SUBMITTED APRIL 13, 1971.
DECIDED MAY 6, 1971.
Habeas corpus. Tattnall Superior Court. Before Judge Caswell.
James Willis, pro se. Arthur K. Bolton, Attorney General, Harold N. Hill, Jr., Executive Assistant Attorney General, B. Daniel Dubberly, Jr., Deputy Assistant Attorney General, Courtney Wilder Stanton, Assistant Attorney General, W. Hansell Harris, Jr., for appellee.
The evidence was not sufficient to show invalidity of the sentence under which the petitioner was serving, and therefore his remand to the custody of the respondent was proper.
SUBMITTED APRIL 13, 1971 — DECIDED MAY 6, 1971.
This appeal is from the denial of the writ of habeas corpus sought by virtue of a petition filed in the Superior Court of Tattnall County by James Willis against S. Lamont Smith, as warden of the Georgia State Prison.
The petitioner claimed that his sentence of October 20, 1936, to life imprisonment for sodomy, was illegal because he was not afforded his constitutional rights.

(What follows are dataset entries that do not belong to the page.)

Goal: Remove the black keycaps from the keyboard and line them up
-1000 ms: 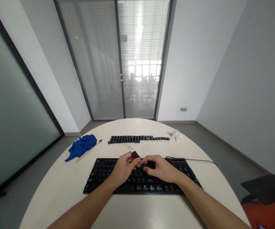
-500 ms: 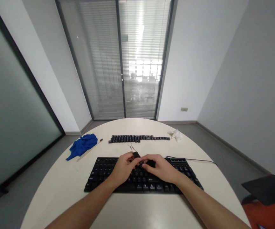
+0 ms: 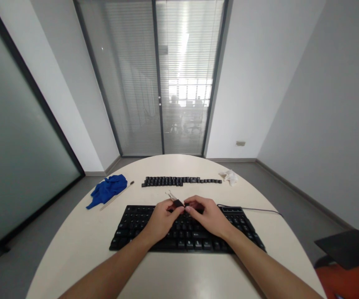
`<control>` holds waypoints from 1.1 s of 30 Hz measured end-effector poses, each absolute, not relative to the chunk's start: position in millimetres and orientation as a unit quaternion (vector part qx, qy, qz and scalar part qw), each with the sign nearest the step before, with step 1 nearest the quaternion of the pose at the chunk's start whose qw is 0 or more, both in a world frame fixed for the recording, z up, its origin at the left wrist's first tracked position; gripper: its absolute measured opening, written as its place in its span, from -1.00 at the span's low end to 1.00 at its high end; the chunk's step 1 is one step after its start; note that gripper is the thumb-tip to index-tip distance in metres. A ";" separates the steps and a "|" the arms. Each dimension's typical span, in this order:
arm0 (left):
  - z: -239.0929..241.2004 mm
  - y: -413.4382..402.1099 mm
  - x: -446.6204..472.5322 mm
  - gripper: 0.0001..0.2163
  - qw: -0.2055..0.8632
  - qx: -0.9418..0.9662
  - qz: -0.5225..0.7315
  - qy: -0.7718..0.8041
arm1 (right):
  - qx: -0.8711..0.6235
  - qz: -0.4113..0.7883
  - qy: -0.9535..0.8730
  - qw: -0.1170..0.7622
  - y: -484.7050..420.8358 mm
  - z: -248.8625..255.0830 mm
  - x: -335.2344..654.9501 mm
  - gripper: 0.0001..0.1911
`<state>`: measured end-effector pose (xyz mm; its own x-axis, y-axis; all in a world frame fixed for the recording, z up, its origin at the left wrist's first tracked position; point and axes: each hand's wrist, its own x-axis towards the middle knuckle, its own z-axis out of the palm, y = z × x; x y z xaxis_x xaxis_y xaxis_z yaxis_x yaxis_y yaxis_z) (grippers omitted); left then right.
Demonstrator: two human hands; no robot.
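Note:
A black keyboard (image 3: 135, 226) lies on the round white table (image 3: 82, 245) in front of me. My left hand (image 3: 162, 220) is closed on a small black tool with thin wire arms (image 3: 174, 200), a keycap puller by its look, held over the keyboard's top rows. My right hand (image 3: 208, 216) meets it fingertip to fingertip, with its fingers pinched at the tool's black end. What the right fingers hold is too small to make out. A row of loose black keycaps (image 3: 179, 181) lies on the table beyond the keyboard.
A crumpled blue cloth (image 3: 106, 189) and a thin brush (image 3: 117, 195) lie at the left. A white crumpled tissue (image 3: 230, 177) sits at the far right. The keyboard's cable (image 3: 260, 209) runs off to the right. A dark chair (image 3: 347, 249) stands beside the table's right edge.
Both hands have lifted slightly and shifted toward the keyboard's far edge. The right hand's fingers have closed in on the tool's end. Nothing else has moved.

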<state>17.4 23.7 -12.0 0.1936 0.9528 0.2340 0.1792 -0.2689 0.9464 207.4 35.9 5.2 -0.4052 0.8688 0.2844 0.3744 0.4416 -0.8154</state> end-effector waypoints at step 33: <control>-13.9 24.4 14.5 -0.76 0.331 0.700 0.424 0.469 | -0.618 0.041 -0.768 0.162 123.9 2.8 186.9 -0.81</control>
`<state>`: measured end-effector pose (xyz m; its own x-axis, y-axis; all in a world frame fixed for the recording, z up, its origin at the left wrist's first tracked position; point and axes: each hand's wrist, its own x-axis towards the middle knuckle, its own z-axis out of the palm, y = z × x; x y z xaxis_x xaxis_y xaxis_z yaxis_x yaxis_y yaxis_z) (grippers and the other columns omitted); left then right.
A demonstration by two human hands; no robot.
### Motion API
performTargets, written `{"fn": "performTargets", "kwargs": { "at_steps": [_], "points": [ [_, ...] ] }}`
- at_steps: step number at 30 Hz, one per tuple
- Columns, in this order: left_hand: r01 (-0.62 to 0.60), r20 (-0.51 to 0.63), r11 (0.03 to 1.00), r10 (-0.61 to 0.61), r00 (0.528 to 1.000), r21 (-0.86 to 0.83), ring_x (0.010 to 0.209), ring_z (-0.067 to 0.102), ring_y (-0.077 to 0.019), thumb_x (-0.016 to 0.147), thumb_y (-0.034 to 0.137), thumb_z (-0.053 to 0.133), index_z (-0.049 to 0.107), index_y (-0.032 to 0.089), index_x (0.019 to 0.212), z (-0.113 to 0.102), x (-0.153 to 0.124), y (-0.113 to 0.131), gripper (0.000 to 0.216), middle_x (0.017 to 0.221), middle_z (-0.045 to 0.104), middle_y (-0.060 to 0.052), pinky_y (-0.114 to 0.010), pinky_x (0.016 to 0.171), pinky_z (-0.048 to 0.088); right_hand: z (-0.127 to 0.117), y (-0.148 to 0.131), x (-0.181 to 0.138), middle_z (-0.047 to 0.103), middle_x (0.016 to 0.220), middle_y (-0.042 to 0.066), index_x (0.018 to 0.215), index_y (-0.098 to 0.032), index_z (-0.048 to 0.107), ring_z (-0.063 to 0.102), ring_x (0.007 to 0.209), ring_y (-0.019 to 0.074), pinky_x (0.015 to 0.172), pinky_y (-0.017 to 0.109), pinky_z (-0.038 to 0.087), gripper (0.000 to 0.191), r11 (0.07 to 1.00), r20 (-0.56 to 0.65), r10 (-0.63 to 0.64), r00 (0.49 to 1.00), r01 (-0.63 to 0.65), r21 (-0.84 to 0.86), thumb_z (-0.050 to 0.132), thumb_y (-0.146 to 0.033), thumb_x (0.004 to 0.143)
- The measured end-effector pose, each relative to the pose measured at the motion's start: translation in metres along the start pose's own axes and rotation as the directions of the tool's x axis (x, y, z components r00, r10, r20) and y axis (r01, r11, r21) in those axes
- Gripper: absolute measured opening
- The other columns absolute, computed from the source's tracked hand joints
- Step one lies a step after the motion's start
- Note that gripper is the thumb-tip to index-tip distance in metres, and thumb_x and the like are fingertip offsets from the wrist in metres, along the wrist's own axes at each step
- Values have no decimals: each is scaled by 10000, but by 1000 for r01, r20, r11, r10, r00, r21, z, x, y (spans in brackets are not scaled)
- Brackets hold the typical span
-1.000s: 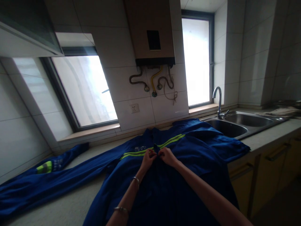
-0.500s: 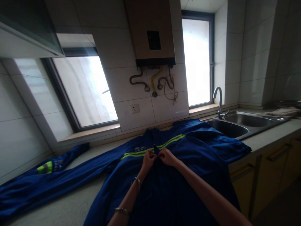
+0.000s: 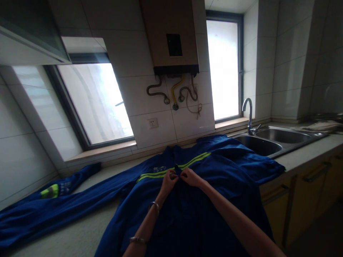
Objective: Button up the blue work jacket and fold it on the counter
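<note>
A blue work jacket (image 3: 225,192) with yellow-green stripes across the chest lies spread on the counter, its lower part hanging over the front edge. One sleeve stretches out to the left, and the other lies bunched near the sink. My left hand (image 3: 169,180) pinches the jacket's front opening just below the chest stripe. Close beside it, my right hand (image 3: 190,177) pinches the other side of the same opening. Both sets of fingertips nearly meet; whether a button or a zip sits between them is too small to make out. Two bracelets circle my left forearm.
A double steel sink (image 3: 285,135) with a tap (image 3: 249,116) is set into the counter (image 3: 88,221) at the right. On the wall hangs a water heater (image 3: 174,39) with pipes beneath it. A cloth (image 3: 318,126) lies beyond the sink, and yellow cabinets (image 3: 308,200) stand below.
Hardly anything differs. Both hands keep their pinch at the jacket's front, and the whole view has shifted very slightly.
</note>
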<state>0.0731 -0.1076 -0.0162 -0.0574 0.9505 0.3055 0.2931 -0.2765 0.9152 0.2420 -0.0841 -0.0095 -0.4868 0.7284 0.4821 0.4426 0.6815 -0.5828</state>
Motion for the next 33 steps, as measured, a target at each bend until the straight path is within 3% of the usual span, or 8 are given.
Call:
{"fn": "performTargets", "kwargs": {
  "at_steps": [5,12,17,25,33],
  "points": [
    [-7,75,1000,8,997,-12,708,646,-203,492,148,719,504,180,891,0,0,-1,454,696,656,11,-316,691,471,3,5,0,596,766,53,757,-124,662,529,728,153,673,232,395,111,1000,-11,3,1000,-3,-27,555,-98,772],
    [-40,61,999,39,997,2,741,642,-197,518,140,690,478,189,862,0,-2,-1,408,712,644,17,-339,757,469,2,2,-1,606,774,45,755,-123,662,529,735,147,690,230,405,140,1000,14,11,1000,-11,16,532,-76,779],
    [-31,47,999,30,998,11,747,655,-206,526,136,685,456,195,850,-1,-3,-1,401,732,656,9,-345,756,484,-2,-3,-4,616,766,34,793,-138,692,549,754,150,692,228,417,89,1000,-23,6,1000,-6,26,621,-119,742],
    [-44,62,998,41,997,43,766,644,-208,511,103,677,450,194,834,-1,-1,-1,405,738,639,7,-335,735,486,3,6,-1,624,621,-2,749,-135,701,571,589,110,553,181,406,157,973,40,102,994,-108,203,556,-74,755],
    [-135,161,986,118,980,98,850,641,-225,596,143,629,530,173,898,-3,-2,1,320,835,658,-36,-340,748,496,10,7,0,609,667,-6,875,-135,646,537,600,117,561,194,385,198,988,-132,106,986,-89,126,612,-91,684]
  ]
}}
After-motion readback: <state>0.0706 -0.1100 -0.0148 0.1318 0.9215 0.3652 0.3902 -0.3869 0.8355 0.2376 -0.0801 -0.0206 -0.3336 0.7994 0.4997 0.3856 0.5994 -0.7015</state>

He complained that he was denied the effective assistance of legal counsel, and also that the grand and trial juries in his case were selected so as to systematically exclude Negroes. The respondent denied the essential allegations of the petition.

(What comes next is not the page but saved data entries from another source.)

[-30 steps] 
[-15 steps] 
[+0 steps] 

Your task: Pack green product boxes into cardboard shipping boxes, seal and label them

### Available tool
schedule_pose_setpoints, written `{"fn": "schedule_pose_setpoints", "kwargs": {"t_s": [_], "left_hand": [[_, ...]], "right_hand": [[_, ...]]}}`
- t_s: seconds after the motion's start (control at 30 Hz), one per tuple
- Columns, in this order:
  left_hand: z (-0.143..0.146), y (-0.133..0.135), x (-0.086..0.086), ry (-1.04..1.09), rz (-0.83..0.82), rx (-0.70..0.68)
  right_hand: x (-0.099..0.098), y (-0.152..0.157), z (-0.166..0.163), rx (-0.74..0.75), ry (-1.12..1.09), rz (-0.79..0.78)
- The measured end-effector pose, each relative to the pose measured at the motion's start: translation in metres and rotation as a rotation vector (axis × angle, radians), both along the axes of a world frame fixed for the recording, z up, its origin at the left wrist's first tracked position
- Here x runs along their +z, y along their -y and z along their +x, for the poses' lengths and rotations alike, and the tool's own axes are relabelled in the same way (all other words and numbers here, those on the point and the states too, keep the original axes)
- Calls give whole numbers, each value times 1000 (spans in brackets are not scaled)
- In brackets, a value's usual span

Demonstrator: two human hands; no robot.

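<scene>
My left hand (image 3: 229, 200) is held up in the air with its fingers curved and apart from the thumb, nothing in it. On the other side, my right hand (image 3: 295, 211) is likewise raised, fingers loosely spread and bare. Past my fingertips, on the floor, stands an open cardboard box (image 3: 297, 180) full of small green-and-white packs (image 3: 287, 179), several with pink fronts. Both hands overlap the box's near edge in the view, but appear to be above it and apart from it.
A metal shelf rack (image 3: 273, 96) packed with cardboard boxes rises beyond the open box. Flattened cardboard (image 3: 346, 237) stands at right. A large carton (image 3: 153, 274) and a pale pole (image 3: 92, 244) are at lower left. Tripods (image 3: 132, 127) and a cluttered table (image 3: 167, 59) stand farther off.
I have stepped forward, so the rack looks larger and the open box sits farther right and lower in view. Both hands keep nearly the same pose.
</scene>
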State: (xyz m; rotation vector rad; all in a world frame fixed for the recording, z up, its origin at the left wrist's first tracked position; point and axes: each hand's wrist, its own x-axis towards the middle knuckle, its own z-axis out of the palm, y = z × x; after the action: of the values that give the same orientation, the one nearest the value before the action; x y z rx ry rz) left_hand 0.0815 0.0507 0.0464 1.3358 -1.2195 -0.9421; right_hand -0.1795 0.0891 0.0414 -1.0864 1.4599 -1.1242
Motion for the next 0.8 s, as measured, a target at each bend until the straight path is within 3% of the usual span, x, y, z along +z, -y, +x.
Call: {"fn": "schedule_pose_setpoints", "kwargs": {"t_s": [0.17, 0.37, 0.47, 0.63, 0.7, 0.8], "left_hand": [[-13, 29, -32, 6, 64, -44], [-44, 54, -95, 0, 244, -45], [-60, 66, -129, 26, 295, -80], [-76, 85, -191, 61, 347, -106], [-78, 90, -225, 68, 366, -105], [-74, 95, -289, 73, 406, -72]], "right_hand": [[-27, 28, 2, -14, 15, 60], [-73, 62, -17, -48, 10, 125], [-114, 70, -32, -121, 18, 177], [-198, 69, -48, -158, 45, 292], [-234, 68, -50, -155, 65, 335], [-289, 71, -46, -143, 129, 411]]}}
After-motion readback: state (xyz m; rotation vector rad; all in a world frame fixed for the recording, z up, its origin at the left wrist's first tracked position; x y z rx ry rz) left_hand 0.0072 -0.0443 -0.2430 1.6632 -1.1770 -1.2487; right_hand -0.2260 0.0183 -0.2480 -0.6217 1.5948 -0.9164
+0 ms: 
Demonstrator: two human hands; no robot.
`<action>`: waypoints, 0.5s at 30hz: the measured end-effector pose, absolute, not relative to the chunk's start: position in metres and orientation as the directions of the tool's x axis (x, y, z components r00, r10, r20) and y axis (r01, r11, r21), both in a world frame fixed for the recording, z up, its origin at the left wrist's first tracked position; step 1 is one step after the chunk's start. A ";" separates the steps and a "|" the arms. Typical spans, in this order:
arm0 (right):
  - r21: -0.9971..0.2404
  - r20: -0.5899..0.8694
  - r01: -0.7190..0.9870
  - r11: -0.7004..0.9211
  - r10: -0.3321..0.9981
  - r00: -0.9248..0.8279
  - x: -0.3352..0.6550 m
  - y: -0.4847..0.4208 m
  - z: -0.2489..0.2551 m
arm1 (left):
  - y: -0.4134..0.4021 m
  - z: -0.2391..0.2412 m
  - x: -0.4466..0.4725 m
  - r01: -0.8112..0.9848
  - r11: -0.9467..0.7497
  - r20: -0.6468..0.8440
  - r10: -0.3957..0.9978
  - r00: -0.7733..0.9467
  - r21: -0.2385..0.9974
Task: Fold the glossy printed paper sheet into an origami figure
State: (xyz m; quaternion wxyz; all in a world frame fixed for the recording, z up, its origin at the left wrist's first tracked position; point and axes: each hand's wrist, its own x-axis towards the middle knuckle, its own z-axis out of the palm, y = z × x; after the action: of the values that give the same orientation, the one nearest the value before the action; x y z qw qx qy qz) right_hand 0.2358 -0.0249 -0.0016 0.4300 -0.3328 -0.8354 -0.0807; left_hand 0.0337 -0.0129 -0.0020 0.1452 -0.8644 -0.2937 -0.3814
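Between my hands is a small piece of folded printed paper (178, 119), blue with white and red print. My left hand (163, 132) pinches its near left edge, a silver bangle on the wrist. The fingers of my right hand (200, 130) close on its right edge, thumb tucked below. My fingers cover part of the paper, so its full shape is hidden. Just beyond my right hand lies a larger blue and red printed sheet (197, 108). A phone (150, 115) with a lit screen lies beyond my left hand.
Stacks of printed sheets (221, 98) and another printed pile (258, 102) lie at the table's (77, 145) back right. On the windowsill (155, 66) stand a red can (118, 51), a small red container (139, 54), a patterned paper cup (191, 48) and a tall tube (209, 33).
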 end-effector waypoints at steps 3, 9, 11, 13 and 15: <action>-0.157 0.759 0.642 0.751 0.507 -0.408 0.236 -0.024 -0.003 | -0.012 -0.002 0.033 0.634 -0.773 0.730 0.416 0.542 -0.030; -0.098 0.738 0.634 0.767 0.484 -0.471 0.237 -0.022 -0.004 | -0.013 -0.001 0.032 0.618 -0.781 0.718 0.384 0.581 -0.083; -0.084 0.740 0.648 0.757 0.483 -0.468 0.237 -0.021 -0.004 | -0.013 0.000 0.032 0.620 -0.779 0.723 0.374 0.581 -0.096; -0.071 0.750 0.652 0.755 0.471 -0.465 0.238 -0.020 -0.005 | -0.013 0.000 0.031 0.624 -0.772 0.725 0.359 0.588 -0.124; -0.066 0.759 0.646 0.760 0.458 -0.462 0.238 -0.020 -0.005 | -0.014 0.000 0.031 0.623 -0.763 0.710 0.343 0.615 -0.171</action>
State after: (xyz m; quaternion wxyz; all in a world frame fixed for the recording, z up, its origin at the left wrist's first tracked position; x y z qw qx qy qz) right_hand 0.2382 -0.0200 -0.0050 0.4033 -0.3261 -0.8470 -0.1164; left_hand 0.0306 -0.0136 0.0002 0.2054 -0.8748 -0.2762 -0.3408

Upon the hearing oral and documentary evidence was introduced. At the conclusion the judge entered an order denying the writ and remanding the petitioner to the custody of the respondent.

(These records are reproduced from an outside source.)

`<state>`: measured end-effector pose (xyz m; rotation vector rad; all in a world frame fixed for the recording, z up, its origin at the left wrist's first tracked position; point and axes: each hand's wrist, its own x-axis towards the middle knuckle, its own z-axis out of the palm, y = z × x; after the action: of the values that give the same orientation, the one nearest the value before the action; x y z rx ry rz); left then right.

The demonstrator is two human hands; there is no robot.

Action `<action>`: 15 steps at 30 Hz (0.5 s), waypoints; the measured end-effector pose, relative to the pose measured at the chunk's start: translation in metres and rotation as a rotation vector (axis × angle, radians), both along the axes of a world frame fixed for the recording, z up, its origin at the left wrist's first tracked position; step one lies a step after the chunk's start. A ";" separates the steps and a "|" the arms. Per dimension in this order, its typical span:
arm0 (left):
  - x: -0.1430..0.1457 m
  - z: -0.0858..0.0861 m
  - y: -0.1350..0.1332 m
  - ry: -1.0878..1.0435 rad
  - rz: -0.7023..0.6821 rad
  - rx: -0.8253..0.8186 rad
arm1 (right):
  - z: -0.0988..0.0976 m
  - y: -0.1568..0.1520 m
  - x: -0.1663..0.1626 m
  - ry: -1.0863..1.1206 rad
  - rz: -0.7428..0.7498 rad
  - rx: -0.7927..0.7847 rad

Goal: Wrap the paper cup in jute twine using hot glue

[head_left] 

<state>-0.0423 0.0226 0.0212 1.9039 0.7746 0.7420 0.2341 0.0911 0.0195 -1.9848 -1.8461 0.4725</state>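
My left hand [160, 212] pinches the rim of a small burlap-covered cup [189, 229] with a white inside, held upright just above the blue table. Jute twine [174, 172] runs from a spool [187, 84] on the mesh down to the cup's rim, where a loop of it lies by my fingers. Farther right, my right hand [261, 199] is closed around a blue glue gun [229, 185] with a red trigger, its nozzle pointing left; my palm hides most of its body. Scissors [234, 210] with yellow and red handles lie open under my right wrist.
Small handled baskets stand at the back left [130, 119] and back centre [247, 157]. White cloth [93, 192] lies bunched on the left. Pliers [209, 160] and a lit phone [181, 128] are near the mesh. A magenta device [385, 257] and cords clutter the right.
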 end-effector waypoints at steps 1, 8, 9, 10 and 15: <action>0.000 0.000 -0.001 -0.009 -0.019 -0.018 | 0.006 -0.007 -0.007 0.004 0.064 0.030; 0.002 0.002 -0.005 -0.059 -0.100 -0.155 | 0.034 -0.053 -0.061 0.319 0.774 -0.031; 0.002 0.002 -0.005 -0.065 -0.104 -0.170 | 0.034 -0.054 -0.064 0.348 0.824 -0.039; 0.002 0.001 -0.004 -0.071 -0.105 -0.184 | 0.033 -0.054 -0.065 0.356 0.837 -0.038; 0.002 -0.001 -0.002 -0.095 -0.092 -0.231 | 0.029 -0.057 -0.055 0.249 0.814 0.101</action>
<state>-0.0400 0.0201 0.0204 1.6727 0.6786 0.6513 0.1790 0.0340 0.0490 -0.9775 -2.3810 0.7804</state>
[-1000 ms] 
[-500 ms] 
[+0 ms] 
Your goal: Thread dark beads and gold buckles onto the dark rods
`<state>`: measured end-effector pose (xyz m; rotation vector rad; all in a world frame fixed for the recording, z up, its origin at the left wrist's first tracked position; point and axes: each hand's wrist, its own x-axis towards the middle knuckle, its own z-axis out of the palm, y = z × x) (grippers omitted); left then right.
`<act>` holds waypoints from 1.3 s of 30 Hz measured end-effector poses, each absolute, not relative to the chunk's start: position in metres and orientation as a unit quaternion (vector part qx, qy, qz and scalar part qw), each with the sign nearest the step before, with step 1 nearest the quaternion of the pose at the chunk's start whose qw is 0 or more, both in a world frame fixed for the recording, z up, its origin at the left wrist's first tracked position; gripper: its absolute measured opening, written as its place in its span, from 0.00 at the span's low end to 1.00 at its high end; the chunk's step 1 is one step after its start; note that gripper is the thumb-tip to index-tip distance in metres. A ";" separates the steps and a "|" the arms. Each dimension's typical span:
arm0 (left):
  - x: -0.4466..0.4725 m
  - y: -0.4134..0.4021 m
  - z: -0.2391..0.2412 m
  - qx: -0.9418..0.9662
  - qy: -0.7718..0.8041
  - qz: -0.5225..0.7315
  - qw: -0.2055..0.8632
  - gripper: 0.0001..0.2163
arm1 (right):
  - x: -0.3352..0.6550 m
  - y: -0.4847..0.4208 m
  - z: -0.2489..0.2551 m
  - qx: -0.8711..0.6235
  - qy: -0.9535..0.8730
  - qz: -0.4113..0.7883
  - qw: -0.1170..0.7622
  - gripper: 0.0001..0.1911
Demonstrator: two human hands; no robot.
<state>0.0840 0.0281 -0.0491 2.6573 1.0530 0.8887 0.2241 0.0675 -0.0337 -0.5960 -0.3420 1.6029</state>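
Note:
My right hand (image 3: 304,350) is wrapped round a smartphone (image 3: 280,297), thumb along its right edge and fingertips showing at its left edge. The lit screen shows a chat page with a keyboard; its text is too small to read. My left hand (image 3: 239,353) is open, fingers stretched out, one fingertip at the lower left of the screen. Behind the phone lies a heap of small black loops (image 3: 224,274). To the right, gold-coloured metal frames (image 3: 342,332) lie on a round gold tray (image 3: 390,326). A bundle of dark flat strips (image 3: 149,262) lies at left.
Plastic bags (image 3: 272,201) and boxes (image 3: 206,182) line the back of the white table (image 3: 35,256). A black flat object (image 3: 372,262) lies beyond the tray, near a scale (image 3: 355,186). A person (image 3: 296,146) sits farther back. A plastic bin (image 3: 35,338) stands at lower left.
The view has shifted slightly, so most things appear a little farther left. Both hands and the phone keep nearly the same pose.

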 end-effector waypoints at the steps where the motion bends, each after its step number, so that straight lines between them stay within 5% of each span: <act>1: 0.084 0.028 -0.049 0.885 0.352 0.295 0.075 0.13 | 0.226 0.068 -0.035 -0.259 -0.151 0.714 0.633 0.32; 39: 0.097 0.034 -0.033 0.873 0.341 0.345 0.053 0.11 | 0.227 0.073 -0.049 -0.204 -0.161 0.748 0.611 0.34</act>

1. As to the claim of jury exclusion, it is not necessary to discuss the testimony offered by the petitioner. This is so because it is well established that the decision of Whitus v. Georgia, 385 U.S. 545 ( 87 S.C. 643, 17 L.Ed.2d 599), forbidding discrimination in jury selection, will not be given retroactive application, where, as here, no challenge thereto was made at the time of the petitioner's trial. Strauss v. Grimes, 223 Ga. 834 ( 158 S.E.2d 404), cert. den. 391 U.S. 903 ( 88 S.C. 1651, 20 L.Ed.2d 417); Massey v. Smith, 224 Ga. 721 (1) ( 164 S.E.2d 786); Brawner v. Smith, 225 Ga. 296 ( 167 S.E.2d 753).
2. Insofar as the claim of ineffective assistance of counsel is concerned, the testimony offered by the petitioner was, at most, uncorroborated opinions and conclusions. The passing of time, 34 years, from the trial to the habeas corpus hearing, had apparently blurred the recollection of the petitioner as to salient factors. He admitted that he could not remember certain crucial matters. It was shown that since the original trial the judge, solicitor general and defense attorney had died. As to the effect of undue delay in such a situation, see Goodwin v. Smith, 226 Ga. 118, 120 ( 172 S.E.2d 661).
Here the presumption was in favor of the validity of the sentence and the burden of overcoming it was upon the petitioner. He failed to carry this burden.
Accordingly, his remand to the custody of the respondent was proper.
Judgment affirmed. All the Justices concur.